This task calls for the lines below starting at the one containing "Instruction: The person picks" and ending at the one containing "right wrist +", repeated exactly with both ends kept and pictures left out.
Start of MATERIAL SHOWN
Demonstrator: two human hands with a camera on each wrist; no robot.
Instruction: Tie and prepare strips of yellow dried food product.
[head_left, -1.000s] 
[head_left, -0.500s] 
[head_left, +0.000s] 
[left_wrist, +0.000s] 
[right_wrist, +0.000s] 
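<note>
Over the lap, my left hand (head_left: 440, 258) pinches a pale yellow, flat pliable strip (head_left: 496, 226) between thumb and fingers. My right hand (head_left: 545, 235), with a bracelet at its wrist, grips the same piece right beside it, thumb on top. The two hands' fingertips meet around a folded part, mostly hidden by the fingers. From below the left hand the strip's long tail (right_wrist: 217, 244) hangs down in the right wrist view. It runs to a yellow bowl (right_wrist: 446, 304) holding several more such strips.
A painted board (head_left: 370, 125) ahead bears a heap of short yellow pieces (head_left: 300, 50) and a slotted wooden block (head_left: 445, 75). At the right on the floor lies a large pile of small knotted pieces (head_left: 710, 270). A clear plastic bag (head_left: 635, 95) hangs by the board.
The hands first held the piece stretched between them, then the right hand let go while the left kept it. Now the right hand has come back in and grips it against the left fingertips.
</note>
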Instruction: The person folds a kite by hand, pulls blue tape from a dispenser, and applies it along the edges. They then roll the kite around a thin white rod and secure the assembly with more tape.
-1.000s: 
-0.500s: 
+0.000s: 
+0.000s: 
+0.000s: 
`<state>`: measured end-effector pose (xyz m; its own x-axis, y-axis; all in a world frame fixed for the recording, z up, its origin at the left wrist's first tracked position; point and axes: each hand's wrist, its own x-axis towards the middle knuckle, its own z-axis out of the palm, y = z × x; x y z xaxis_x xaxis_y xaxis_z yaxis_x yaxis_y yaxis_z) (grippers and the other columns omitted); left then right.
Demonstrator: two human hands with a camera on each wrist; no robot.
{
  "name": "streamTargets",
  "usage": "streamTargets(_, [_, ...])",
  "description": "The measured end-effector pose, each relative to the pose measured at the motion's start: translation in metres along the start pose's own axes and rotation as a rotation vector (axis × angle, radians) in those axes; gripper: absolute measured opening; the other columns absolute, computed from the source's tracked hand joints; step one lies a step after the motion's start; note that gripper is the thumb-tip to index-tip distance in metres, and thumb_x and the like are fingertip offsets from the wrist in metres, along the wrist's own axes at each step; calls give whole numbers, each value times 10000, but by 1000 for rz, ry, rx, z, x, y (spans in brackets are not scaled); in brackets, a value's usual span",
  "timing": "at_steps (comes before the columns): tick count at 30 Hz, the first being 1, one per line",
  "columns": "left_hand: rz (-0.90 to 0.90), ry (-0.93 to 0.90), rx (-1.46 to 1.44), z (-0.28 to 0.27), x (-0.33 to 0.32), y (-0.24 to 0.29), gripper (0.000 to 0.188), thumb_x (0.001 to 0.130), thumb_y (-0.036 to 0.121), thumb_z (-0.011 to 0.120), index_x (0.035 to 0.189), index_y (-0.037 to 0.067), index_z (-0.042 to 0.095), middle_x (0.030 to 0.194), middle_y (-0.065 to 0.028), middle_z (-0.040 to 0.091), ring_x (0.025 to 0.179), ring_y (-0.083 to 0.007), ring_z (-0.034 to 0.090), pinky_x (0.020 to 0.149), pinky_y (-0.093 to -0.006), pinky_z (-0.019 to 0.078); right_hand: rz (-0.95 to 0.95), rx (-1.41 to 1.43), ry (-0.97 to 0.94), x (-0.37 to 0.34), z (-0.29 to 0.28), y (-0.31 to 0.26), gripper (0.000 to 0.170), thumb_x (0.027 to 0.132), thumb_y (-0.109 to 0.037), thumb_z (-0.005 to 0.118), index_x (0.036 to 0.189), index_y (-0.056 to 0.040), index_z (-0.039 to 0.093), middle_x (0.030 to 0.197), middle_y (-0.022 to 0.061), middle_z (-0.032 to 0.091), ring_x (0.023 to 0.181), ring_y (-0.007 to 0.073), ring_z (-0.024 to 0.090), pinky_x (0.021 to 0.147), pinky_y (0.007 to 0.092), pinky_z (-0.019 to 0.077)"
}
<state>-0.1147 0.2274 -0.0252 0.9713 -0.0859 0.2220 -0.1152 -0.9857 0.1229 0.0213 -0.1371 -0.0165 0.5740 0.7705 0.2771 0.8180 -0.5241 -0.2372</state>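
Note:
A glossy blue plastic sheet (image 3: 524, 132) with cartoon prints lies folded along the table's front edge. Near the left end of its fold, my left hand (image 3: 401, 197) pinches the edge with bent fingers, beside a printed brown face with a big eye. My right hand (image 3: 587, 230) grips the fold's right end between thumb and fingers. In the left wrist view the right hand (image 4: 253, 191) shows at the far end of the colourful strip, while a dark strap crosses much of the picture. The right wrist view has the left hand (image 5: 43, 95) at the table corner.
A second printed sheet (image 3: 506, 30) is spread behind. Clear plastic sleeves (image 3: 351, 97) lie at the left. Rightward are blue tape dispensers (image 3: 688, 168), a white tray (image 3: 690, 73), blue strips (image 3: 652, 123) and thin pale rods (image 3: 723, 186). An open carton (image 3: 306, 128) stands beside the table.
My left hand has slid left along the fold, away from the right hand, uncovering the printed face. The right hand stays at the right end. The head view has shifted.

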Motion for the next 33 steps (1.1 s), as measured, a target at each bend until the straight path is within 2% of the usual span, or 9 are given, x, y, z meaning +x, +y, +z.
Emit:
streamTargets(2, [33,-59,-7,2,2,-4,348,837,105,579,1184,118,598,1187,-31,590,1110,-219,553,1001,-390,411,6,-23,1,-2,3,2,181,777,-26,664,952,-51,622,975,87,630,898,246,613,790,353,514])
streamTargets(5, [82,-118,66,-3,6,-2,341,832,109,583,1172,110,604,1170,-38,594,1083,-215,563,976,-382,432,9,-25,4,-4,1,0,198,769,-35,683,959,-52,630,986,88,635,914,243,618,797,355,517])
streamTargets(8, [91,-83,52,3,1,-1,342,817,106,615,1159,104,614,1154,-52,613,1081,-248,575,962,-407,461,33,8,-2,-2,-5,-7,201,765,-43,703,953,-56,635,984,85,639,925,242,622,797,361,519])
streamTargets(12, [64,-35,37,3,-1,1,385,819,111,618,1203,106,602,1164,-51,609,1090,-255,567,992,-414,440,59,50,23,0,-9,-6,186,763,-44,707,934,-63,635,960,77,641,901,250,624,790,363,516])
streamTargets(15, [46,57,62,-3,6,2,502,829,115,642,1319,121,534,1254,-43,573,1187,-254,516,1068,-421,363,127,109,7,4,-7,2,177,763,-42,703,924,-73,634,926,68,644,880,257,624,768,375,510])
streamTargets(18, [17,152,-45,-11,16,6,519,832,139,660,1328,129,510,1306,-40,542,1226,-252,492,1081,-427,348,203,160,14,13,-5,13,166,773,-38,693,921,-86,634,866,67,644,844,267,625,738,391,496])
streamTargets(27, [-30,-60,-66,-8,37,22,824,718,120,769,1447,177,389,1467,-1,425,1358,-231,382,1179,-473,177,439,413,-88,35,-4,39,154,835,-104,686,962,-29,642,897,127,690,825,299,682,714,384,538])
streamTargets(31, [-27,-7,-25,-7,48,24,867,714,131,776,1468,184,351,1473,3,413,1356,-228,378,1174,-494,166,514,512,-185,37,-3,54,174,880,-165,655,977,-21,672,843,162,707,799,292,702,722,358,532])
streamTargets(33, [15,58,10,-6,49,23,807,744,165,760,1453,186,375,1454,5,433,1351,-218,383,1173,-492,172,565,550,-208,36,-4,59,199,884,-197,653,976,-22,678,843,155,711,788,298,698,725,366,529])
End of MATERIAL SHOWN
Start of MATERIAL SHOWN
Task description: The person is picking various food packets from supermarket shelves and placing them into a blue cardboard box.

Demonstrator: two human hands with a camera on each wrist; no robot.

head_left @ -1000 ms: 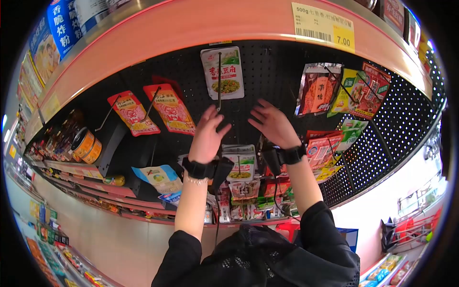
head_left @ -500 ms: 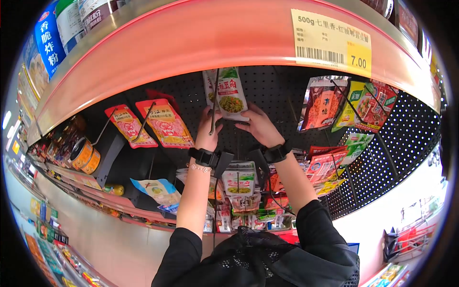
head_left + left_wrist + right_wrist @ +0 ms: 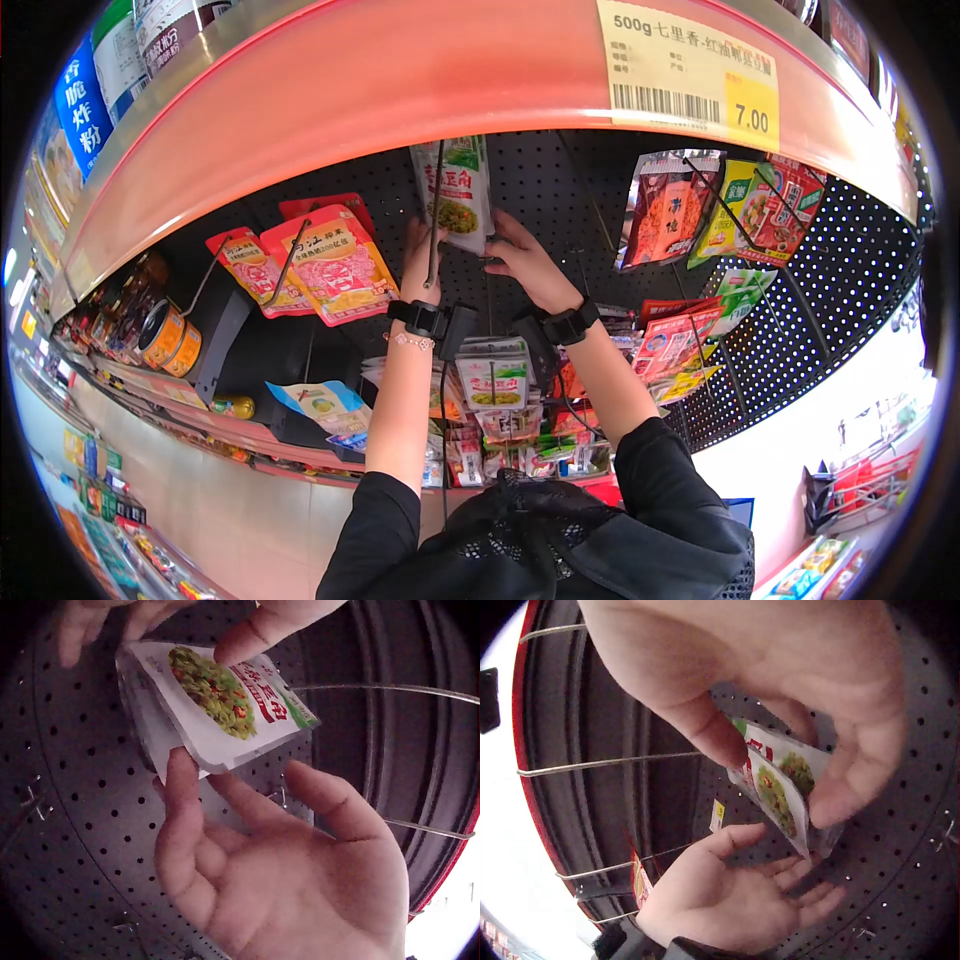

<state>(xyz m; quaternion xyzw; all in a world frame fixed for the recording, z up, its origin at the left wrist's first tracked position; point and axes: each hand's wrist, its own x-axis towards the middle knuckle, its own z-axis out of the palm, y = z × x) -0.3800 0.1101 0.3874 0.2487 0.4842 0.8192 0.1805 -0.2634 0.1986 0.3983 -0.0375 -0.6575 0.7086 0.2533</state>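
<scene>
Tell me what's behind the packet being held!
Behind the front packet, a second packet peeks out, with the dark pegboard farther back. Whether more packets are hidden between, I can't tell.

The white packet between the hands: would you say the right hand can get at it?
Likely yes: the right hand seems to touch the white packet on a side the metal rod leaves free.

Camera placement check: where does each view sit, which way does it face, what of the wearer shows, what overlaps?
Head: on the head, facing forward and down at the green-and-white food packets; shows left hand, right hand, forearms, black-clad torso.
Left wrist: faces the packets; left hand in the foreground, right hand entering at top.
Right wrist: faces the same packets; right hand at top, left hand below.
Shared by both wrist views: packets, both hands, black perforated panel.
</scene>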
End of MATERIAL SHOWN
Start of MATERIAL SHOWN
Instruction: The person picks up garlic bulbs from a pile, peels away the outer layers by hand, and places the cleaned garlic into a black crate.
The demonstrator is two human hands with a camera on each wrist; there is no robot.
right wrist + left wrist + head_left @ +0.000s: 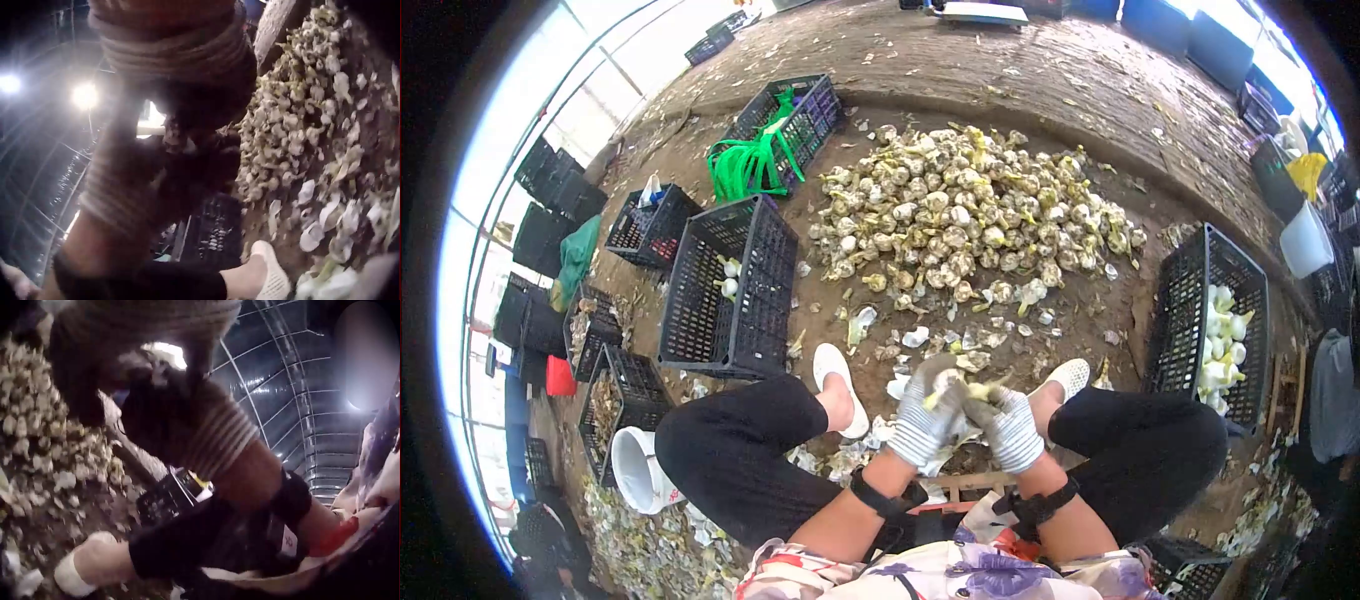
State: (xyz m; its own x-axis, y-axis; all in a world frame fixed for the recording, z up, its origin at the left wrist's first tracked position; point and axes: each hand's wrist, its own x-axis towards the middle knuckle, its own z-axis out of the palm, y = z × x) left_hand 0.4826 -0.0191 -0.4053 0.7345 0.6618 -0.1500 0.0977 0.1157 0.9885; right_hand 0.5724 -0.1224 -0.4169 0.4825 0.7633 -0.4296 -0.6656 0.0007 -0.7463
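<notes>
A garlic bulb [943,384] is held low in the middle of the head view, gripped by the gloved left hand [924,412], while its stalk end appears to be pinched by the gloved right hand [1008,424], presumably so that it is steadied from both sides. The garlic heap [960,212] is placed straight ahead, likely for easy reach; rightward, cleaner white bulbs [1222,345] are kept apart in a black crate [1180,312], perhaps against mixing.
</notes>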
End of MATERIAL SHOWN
→ SOLVED PROBLEM
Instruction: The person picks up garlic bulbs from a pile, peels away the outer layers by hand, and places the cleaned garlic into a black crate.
The demonstrator is two human hands with a camera on each wrist; there is no robot.
right wrist + left wrist + head_left @ +0.000s: 

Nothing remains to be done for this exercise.